First Author  Zhou X Year  2009
Journal  Nat Immunol Volume  10
Issue  9 Pages  1000-7
PubMed ID  19633673 Mgi Jnum  J:275828
Mgi Id  MGI:6304027 Doi  10.1038/ni.1774
Citation  Zhou X, et al. (2009) Instability of the transcription factor Foxp3 leads to the generation of pathogenic memory T cells in vivo. Nat Immunol 10(9):1000-7
abstractText  Regulatory T cells (T(reg) cells) are central to the maintenance of immune homeostasis. However, little is known about the stability of T(reg) cells in vivo. In this study, we demonstrate that a substantial percentage of cells had transient or unstable expression of the transcription factor Foxp3. These 'exFoxp3' T cells had an activated-memory T cell phenotype and produced inflammatory cytokines. Moreover, exFoxp3 cell numbers were higher in inflamed tissues in autoimmune conditions.

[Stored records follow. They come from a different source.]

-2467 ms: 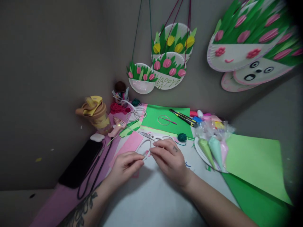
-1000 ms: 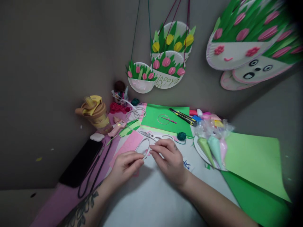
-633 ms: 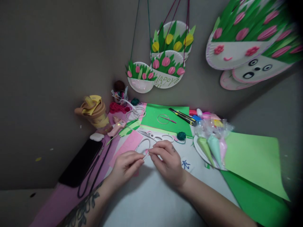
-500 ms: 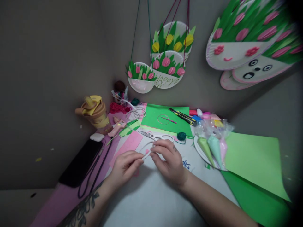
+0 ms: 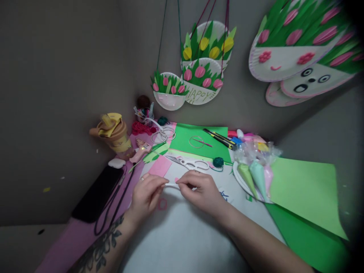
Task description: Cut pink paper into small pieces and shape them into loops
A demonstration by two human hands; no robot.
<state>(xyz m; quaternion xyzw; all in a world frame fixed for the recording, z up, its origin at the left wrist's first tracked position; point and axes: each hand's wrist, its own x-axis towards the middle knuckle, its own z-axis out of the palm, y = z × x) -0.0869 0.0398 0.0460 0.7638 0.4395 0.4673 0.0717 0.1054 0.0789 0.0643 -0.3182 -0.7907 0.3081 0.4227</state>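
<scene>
A thin white strip is stretched level between my two hands, above the white sheet. My left hand pinches its left end between thumb and fingertips. The right end sits in the pinch of my right hand. Just beyond my fingers lie white-handled scissors, closed or nearly so, and a pink paper piece. A dark green yarn ball is behind my right hand.
At the left are a phone, a lidded cup and a pink glue gun. Piping bags lie on a plate at the right. Cutters rest on green paper. Paper-plate baskets hang above.
The white strip was curved in a loop and now is pulled nearly straight. My hands have shifted slightly, with my left hand's fingertips a little higher and further left.
</scene>
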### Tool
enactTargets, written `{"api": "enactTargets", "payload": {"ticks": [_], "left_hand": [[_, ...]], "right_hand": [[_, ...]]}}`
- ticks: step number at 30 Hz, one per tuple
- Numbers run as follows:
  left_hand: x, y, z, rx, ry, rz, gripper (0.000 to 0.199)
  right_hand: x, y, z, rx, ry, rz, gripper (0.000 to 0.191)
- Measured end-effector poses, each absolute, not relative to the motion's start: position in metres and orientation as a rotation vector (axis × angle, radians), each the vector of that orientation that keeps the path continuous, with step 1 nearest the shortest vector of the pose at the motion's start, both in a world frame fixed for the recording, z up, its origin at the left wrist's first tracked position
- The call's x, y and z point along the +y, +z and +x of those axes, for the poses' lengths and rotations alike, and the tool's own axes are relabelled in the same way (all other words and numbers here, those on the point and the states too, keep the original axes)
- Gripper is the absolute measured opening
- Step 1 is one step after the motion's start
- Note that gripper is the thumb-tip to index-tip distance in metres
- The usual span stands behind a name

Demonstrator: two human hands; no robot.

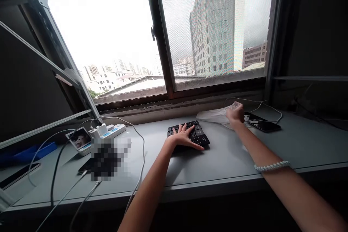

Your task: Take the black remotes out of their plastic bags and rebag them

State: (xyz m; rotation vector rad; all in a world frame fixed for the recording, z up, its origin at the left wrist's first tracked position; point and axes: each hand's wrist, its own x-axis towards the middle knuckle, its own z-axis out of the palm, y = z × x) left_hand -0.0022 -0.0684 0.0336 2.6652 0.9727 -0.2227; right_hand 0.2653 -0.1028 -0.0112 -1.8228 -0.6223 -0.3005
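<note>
Fingers spread, my left hand (pixel 182 137) lies flat over a group of black, button-covered devices (pixel 201 140) that look like remote controls set side by side on the desk. The hand covers much of their middle, so how many there are is hard to make out. My right hand (pixel 236 113) is closed in a fist on a crumpled clear plastic bag (pixel 213 115), whose loose part stretches left across the back of the desk. Just right of that fist lies a dark phone (pixel 265 124), partly hidden by the hand.
On the left stands a white power strip (pixel 115 130) with plugs and trailing cables. A photo-like picture (pixel 79 138) leans near it, beside a pixelated dark object (pixel 106 159). A white cable (pixel 143 148) crosses the desk (pixel 223 166). Behind is a window (pixel 168 90); shelf posts rise at left.
</note>
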Motion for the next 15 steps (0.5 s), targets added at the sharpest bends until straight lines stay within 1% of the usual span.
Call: {"api": "enactTargets", "payload": {"ticks": [3,5,8,10,12,15], "left_hand": [[-0.068,0.03,0.0,0.987,-0.195,2.685,0.119],[-0.065,0.027,0.001,1.003,-0.165,2.689,0.115],[-0.06,0.022,0.002,1.026,-0.131,2.697,0.111],[-0.057,0.02,0.002,1.044,-0.109,2.698,0.109],[-0.053,0.019,0.002,1.079,-0.08,2.686,0.109],[-0.046,0.018,-0.001,1.179,-0.001,2.642,0.109]], "right_hand": [[-0.11,-0.004,0.26,-0.456,-0.387,-1.835,0.05],[-0.114,0.001,0.254,-0.498,-0.542,-1.803,0.052],[-0.115,0.004,0.248,-0.658,-0.671,-1.816,0.045],[-0.114,0.001,0.247,-0.822,-0.615,-1.903,0.036],[-0.112,-0.005,0.247,-0.98,-0.47,-2.039,0.028],[-0.111,-0.011,0.247,-1.128,-0.256,-2.197,0.024]]}}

Adoptive transfer of autoreactive exFoxp3 cells led to the rapid onset of diabetes. Finally, analysis of the T cell receptor repertoire suggested that exFoxp3 cells developed from both natural and adaptive T(reg) cells. Thus, the generation of potentially autoreactive effector T cells as a consequence of Foxp3 instability has important implications for understanding autoimmune disease pathogenesis.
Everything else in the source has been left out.